Archivo del March, 2013

Beware of 27-year olds selling protection

Finance Lab students who have been to my lectures on tail risk, VaR, selling optionality, etc would appreciate the following recent comments by a leading US hedge fund manager making a bet on Japan getting in trouble:

“I have 27-year-old kids selling me one-year jump risk on Japan for less than 1bp – US$5bn at a time. You know why? Because it’s outside of a 95% VaR, it’s less than one year to maturity, so guess what the regulatory capital hit is for the bank? I’ll give you a clue – it rhymes with hero”

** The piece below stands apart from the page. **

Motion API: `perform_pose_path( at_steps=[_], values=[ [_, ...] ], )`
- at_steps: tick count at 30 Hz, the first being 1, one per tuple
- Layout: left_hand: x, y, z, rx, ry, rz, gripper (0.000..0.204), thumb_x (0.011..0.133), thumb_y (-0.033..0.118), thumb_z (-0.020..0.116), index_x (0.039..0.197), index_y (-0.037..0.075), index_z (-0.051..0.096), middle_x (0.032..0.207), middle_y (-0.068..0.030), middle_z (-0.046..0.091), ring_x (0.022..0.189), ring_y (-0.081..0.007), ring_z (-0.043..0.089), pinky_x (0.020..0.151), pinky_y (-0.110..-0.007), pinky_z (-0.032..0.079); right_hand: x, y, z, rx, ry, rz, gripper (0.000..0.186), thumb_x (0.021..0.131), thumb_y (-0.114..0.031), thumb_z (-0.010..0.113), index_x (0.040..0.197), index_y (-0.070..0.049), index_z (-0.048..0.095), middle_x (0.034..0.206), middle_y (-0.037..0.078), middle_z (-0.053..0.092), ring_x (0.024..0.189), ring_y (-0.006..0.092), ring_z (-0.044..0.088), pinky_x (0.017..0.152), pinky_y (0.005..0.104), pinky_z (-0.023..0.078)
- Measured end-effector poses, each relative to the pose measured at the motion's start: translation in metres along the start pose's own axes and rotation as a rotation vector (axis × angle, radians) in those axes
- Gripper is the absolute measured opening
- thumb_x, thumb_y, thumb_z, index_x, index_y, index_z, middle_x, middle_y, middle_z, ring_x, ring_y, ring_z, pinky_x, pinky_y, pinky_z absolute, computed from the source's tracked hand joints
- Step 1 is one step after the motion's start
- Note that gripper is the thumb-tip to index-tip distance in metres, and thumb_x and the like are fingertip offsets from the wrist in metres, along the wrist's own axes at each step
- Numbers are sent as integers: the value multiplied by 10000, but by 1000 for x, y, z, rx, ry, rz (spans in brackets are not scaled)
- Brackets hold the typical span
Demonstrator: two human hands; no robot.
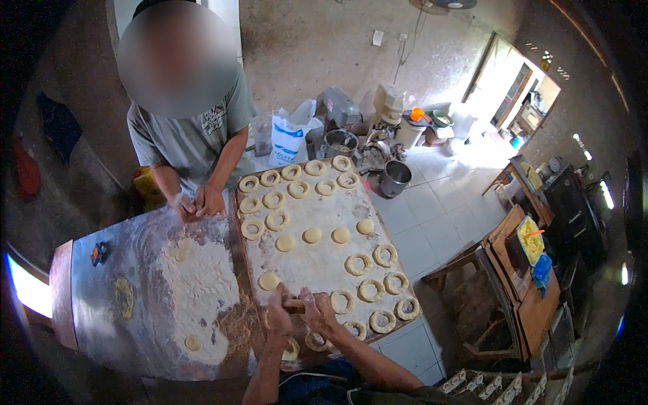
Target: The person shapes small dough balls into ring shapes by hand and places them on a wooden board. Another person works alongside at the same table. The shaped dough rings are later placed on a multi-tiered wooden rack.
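Note:
My left hand (pixel 278 312) and my right hand (pixel 317 312) are closed around a short wooden stick (pixel 295 305) near the front of the floured board (pixel 304 263). A pale dough disc (pixel 268 282) lies just beyond my left fingers. Several dough rings (pixel 370 289) fill the board's right front, and others (pixel 273 200) its back. Several flat discs (pixel 312 235) sit across its middle. Some rings beside and below my hands are partly hidden.
A co-worker (pixel 182 148) stands across the metal table (pixel 108 283), hands together over scattered flour and discs. Behind stand a white sack (pixel 287 138), metal pot (pixel 395 182) and machines. At right, a wooden table (pixel 520 297) holds a yellow-filled tray (pixel 530 243).

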State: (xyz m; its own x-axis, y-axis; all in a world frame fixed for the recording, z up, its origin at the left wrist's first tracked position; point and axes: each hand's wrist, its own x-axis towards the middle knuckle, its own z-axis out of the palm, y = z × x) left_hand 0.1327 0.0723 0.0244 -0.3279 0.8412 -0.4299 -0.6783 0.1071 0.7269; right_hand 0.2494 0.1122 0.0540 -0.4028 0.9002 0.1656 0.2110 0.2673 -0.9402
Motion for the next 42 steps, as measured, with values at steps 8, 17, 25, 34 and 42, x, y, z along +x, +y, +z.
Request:
perform_pose_path(
  at_steps=[8,17,25,34,42],
  values=[
    [13,-23,63,-143,-120,182,340,959,415,500,835,103,446,712,22,417,623,-123,428,575,-295,374,22,8,-72,51,-136,12,543,997,-387,401,689,38,543,559,239,464,505,411,452,524,464,374],
    [38,-53,59,436,-135,407,343,976,369,480,776,94,441,712,-11,505,669,-159,527,637,-306,430,34,26,-103,78,-284,110,455,964,-338,466,714,32,557,642,254,552,552,430,493,547,486,403],
    [68,-48,68,1122,265,620,202,925,200,553,1033,30,561,966,-171,579,932,-311,566,786,-450,435,48,32,-129,-212,-157,68,381,802,-153,715,1129,12,613,852,210,621,854,410,611,732,484,495],
    [45,-27,78,1376,212,693,261,795,202,730,979,51,624,958,-139,602,981,-364,558,930,-493,406,15,19,-124,-601,-331,-55,650,743,-177,725,1325,-13,484,1151,264,564,1100,450,516,957,521,424],
    [-52,-1,-65,1303,690,691,238,848,177,670,1057,71,629,1032,-128,619,1018,-333,570,895,-459,411,44,21,-17,-594,-570,-456,523,790,-158,645,1267,22,529,1177,239,571,1120,415,520,995,511,399]
  ],
)
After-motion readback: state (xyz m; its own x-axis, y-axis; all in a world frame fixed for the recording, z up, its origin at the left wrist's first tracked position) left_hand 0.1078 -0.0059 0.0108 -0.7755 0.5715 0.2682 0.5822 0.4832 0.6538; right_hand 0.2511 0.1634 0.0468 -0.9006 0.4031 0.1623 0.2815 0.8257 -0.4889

Of course, the 2007-08 crisis happened for similar reasons (substitute “Japan” with “Subprime bonds”). The risk was also considered impossible to materialize, the capital charge was also zeroish, the VaR was also negligible. It looked like free money. It looks like free money again. Like infinite ROE for the banks selling the protection.

Current 27-year olds saw/have heard about how their predecessors made a killing killing their employers through the unfettered sale of “no problem” tail risk. They know about Fabulous Fab. Why, they ask, should they show restraint now that it´s their chance to make dough by employing the simplest trick in the financial book, namely selling “unlikely” risk in massive amounts. A one-eyed monkey can sell “long odds” options and credit swaps. It doesn´t take much ingenuity or smartness. All it takes is a willing employer with the cah to hire some Russian Physics PhDs willing to declare that the premium collected upfront is free money with 99,999999% probability.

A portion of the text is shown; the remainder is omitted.